“Maxwell Bright” and “Mardi Gras: Made in China” Take Florida Film Festival Kudos
by Brian Brooks
The Florida Film Festival concluded its 14th edition over the weekend, with an awards brunch at the home of the event’s producer, the Enzian Theater Saturday afternoon, complete with a visit from a cooperative but slightly disturbed looking reptile, and a packed house of event attendees cheering the winners, including David Beaird‘s “The Civilization of Maxwell Bright,” and “Mardi Gras: Made in China” by David Redmon. Film Threat’s Chris Gore, whose film, “My Big Fat Independent Movie” screened during the festival, hosted the awards brunch.
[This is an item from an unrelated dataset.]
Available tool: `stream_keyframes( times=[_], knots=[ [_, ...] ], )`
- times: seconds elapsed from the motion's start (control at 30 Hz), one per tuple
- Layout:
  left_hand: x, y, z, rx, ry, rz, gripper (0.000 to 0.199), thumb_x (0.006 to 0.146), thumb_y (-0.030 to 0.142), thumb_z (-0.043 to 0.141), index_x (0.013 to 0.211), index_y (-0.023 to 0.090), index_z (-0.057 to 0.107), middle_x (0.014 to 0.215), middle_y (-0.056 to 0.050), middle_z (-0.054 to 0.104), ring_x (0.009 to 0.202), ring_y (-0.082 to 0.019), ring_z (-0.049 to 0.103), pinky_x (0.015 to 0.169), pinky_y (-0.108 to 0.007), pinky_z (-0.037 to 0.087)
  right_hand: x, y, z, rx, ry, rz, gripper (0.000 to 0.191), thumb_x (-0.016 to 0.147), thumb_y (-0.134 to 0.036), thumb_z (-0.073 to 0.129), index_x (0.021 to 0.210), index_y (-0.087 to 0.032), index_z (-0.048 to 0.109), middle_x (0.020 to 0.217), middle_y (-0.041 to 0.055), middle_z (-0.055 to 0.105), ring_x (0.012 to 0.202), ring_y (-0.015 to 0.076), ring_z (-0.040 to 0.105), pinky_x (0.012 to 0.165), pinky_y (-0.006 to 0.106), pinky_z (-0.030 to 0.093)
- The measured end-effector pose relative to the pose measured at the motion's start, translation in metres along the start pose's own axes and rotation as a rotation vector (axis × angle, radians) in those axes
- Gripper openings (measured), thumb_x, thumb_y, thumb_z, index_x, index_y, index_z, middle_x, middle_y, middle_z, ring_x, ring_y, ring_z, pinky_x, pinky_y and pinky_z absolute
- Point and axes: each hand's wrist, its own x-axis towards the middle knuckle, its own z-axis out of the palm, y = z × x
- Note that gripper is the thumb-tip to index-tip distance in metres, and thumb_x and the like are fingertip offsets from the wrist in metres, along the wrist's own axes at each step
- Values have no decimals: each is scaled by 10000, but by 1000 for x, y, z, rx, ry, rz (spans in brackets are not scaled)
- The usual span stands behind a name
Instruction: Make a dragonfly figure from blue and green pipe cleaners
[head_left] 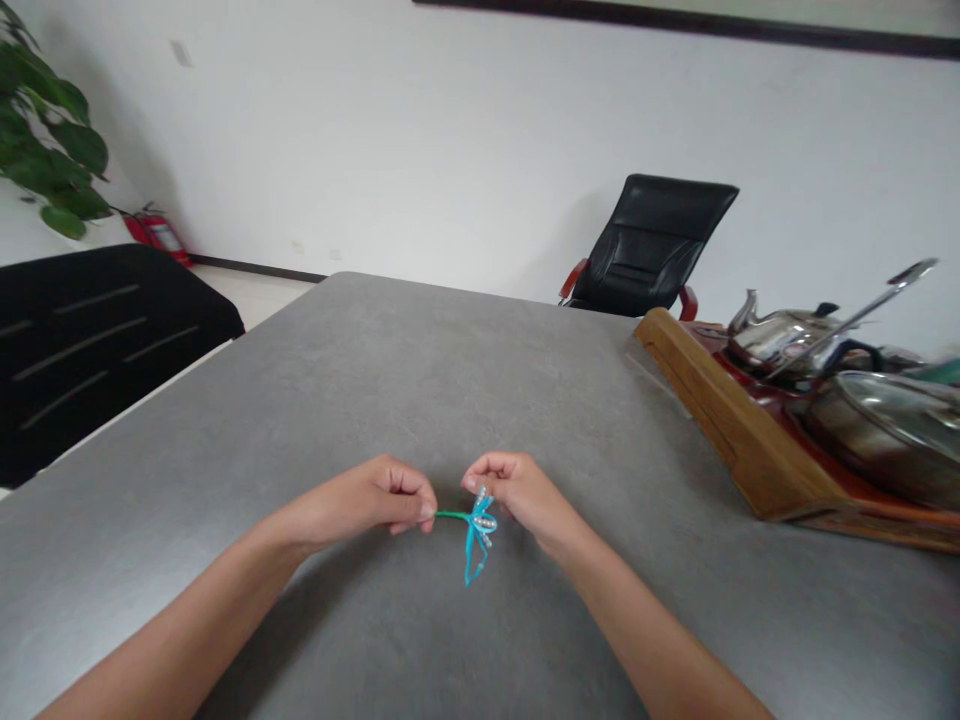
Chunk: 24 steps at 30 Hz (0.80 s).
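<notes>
**A:** From your head camera, where's the flower?

**B:** The turquoise ribbon flower (478,530) is right in front of you, between your hands, with its longest ribbon loop drooping toward 6 o'clock.

**A:** And your fingers?

**B:** Both hands are pinching narrowly. Your left hand (356,497) is curled, gripping the end of the green stem (448,515) between thumb and fingers. Your right hand (521,495) has its fingertips (472,478) closed on the beaded top of the flower.

**A:** What's around you?

**B:** Your forearms reach across a grey tabletop (315,400). At 2 o'clock, a wooden tray (731,430) carries a steel kettle (780,335) and a glass-lidded pot (877,430). A black leather armchair (649,245) stands beyond the table at 1 o'clock. Around 10 o'clock you have a black seat (97,340), and past it, a red fire extinguisher (157,232) on the floor by the wall, under the leaves of a green plant (52,130).
</notes>
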Motion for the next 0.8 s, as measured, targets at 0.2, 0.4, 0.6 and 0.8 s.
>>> stream_keyframes(
  times=[0.2, 0.4, 0.6, 0.8],
  knots=[
    [2, -5, 1, 46, -61, 14, 198, 799, 251, 519, 728, 141, 669, 529, 52, 449, 508, -83, 362, 510, -205, 257, -1, 1, 0, -58, 19, -113, 156, 692, -313, 640, 668, -159, 647, 510, -57, 416, 482, 81, 317, 482, 225, 238],
    [3, -8, 1, 95, -61, 5, 190, 790, 218, 506, 736, 145, 672, 534, 52, 450, 511, -85, 366, 508, -202, 262, -2, -2, 0, -171, 68, -238, 166, 730, -309, 610, 701, -153, 660, 540, -50, 416, 506, 91, 325, 499, 237, 250],
    [3, -8, 2, 119, -38, -4, 195, 785, 225, 504, 724, 143, 669, 537, 51, 460, 513, -85, 372, 506, -198, 263, -14, -16, 2, -332, 129, -303, 151, 768, -256, 579, 707, -151, 669, 498, -68, 333, 487, 89, 312, 475, 233, 226],
    [5, -8, 1, 153, 8, 1, 218, 789, 252, 495, 712, 143, 667, 540, 52, 462, 515, -84, 374, 507, -192, 271, -29, -31, 7, -467, 184, -363, 140, 781, -177, 561, 676, -161, 653, 496, -69, 343, 495, 85, 355, 493, 220, 255]
  ],
)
“Maxwell Bright” star Patrick Warburton (“Men in Black II”) received the festival’s grand jury award for best narrative feature on behalf of Beaird, and did a quick photo call with Jeb the alligator, who was transported to the stage of the Enzian Theater for the awards presentation, by his keepers from nearby Gator Land. Warburton took part in other activities during the fest, and hung out at late night local haunts with festival staff and attendees who typically headed out for late night chit-chat and cocktails after official parties. “Maxwell Bright” is a unique story that focuses on Max Bright (Warburton), a misogynistic single man who ‘purchases’ a mail order wife from China, hoping she will do his bidding as an alpha-male. Instead, she becomes a spiritual pillar as he faces a life-changing event.
Sundance 2005 competition film “Mardi Gras: Made in China” documents the globalization of one of the world’s biggest parties, with the manufacturing of the beads typically used by revelers during Mardi Gras festivities in New Orleans. The film traces the beads from their origins in a factory in Fuzhou, China to the often decadent distribution of the beads by partygoers. Fellow Sundance competition film, “Loggerheads,” meanwhile took the audience award for best narrative feature. Directed by Tim Kirkman, who was on hand to collect the prize (and pet the gator), the film is the story of estranged families in various areas of North Carolina.
The documentary audience award prize, meanwhile, went to Kate Davis and David Heilbroner‘s “Pucker Up: The Fine Art of Whistling.” Additionally, the film also received a special jury award for “excellence in filmmaking. Subjects in the film, which follows a crew of enthusiastic whistlers, including a turkey hauler, an investment banker, and a Dutch social worker, as they vie for the top prize at the International Whistling Competition in Louisburg, North Carolina, lent their talents Saturday evening for the Florida Film Festival Revel party at a local museum in Winter Park, a tony suburb of Orlando. Guests donned ’20s wear for the outdoor event in celebration of the Enzian’s 20th anniversary in a Gatsbyesque throw-down that was only tempered by a cool wind blowing off the lakefront. Actor Paul Reiser, whose film “The Thing About My Folks” by Raymond De Felitta played as a special screening at the fest, presented actor Peter Falk with the Lifetime Achievement Award during the event, while Reiser himself received FFF’s Artistic Achievement Award.
In other juried prizes, the festival’s grand jury award for best narrative short went to “Fields of Mudan” by Stevo, while the prize in the best animated short category went to Shane Acker‘s “9.” Jay Rosenblatt‘s “Phantom Limb” took the best documentary short award, while “The Raftman’s Razor” by Keith Bearden won a special jury award for originality. Lori Silverbush and Michael Skolnik‘s “On the Outs” also received a special jury nod for narrative filmmaking. Along with “Loggerheads” and “Pucker Up,” the fest’s audience prize for best short went to Bobby Houston and Robert Hudson‘s “Might Times: The Children’s March.”
Members of this year’s American Independent Competition jury were director Morgan J. Freeman (“Desert Blue,” “Hurricane Streets”), producer Lauren Lloyd (“Cellular”), and Wellspring acquisitions manager, Rob Williams. In other categories, filmmaker Paul Devlin, publicist Susan Norget and Showtime acquisitions and program planning exec Bryan Younce served on docs, while Jason Leaf from Avatar Films, filmmaker Chel White and Emily Woodburne from Zeitgeist Films deliberated in the shorts category.
The 14th Florida Film Festival opened April 8th with director Alice Wu‘s Sony Classics release, “Saving Face.” The festival screened over 130 films and hosted panels and other special events over eight days, and closed with Stephen Chow‘s “Kung Fu Hustle,” also from Sony Classics.